L’ÉVALUATION DES RISQUES CLIMATIQUES PASSE PAR LE CHOIX D’UN JEU DE DONNÉES ADÉQUAT…

Avant de se lancer dans une évaluation des risques climatiques physiques, les acteurs financiers doivent choisir un jeu de données sur lequel ils établiront leurs analyses. Ce choix dépend du type de risque et des variables à analyser. « L’étude d’un site spécifique nécessite des observations locales qui permettent de réduire les biais statistiques, car elles représentent bien la réalité. Cependant, elles n’ont pas une bonne couverture spatiale », observe Peter Tankov.

Pour une étude du climat régional, les réanalyses peuvent être privilégiées : « Les réanalyses sont des tournages de modèles climatiques sur une période historique, en utilisant toutes les observations comme contraintes de modèle. Ils fournissent une représentation fidèle de la réalité, surtout dans les régions et périodes bien couvertes par les données. Ils disposent également d’une couverture spatiale et temporelle large et uniforme », détaille Peter Tankov. Néanmoins, l’utilisation des données historiques repose sur l’hypothèse de stationnarité du climat sur des échelles de temps pertinentes pour l’étude. Or, il est évident que le climat ne peut pas être considéré comme stationnaire, comme en témoignent les évolutions néfastes pour la planète que sont la fonte des glaces, la hausse des températures des océans ou encore l’augmentation de la fréquence des canicules. En effet, la non-stationnarité est provoquée par la variabilité climatique naturelle se manifestant dans un laps de temps de 5 à 10 ans, ou par le changement climatique dont les effets sont visibles à plus long terme, à horizon de 20 à 30 ans. Dès lors, les acteurs financiers doivent utiliser des projections climatiques qui s’obtiennent avec des scénarios du climat futur générés par un modèle, lui-même conditionné par des hypothèses spécifiques sur l’activité économique.

« Ces hypothèses sont créées avec un raisonnement économique, mais les rétroactions du système climatique sur le système économique ne sont pas modélisées. En revanche, les modèles d’évaluation intégrée (IAM) visent à décrire conjointement l’évolution du système climatique et du système économique. Malheureusement, la plupart des IAM à ce jour ne sont pas suffisamment réalistes pour être utilisés dans l’analyse des risques physiques », regrette Peter Tankov.

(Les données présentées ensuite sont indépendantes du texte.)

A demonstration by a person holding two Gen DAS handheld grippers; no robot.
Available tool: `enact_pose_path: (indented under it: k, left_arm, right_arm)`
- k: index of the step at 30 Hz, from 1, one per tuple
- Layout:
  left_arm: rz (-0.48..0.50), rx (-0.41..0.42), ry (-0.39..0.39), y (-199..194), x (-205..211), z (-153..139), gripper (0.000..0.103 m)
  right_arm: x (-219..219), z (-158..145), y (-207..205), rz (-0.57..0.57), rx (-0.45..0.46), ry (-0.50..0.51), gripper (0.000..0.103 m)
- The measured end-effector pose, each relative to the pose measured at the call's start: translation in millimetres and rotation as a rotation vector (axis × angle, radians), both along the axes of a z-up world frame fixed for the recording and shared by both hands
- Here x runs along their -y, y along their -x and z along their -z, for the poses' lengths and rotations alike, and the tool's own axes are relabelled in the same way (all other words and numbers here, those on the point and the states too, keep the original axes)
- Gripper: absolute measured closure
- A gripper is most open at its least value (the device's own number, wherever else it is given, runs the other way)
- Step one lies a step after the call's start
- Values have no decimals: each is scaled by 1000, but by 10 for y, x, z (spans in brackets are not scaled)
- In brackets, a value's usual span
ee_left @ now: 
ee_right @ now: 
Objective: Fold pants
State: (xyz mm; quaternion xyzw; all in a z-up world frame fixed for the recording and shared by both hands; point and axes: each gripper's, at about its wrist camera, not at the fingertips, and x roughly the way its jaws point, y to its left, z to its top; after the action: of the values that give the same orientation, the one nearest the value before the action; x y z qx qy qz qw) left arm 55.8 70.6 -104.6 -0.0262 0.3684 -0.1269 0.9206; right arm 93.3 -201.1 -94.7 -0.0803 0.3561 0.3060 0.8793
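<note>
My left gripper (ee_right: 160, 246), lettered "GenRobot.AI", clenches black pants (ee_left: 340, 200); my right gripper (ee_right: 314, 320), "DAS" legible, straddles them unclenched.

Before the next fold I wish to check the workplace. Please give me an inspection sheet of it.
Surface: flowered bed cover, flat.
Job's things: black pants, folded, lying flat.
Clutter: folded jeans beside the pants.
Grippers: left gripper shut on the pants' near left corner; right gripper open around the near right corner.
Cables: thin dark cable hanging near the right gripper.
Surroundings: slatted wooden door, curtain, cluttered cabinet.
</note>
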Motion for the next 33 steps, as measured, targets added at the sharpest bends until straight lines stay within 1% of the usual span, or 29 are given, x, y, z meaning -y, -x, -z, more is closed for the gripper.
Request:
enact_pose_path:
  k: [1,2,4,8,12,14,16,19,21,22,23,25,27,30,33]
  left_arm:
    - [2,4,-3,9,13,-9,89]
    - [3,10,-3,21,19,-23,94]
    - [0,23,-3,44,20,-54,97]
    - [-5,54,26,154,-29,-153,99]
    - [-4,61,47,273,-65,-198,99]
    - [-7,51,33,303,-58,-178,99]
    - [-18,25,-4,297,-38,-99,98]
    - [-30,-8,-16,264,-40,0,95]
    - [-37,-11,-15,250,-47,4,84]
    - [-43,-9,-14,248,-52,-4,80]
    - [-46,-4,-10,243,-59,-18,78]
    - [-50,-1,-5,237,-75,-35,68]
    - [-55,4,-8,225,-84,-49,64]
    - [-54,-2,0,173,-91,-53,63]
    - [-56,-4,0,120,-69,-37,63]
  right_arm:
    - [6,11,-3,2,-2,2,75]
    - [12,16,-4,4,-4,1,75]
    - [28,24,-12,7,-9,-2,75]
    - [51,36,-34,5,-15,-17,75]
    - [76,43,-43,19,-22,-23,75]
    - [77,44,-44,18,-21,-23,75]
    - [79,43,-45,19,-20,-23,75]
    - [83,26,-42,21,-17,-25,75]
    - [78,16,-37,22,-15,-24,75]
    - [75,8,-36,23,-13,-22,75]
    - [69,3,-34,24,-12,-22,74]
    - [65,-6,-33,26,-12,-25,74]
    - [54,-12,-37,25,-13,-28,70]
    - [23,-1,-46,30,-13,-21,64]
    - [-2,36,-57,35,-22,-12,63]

… MAIS LES DONNÉES CONTIENNENT DES BIAIS ET LES MODÈLES SONT SOUMIS À DES INCERTITUDES

Une autre difficulté réside dans les nombreux biais présents dans les données climatiques. Et ces erreurs ne sont pas uniformes : certaines variables telles que la pluviométrie sont plus sensibles aux erreurs de mesure et de modèle que d’autres comme la température moyenne. Les biais sont plus forts aux échelles plus fines et dans les queues de distribution. La variabilité interne du climat et l’incertitude entre les modèles sont dominantes à court terme, tandis que des facteurs tels que le niveau des émissions de gaz à effet de serre dominent à plus long terme. « Il est donc important, dans les études d’impact basées sur les données climatiques, de tenir compte des erreurs de données, en utilisant des ensembles multi modèles, et des scénarios socioéconomiques différents », recommande Peter Tankov.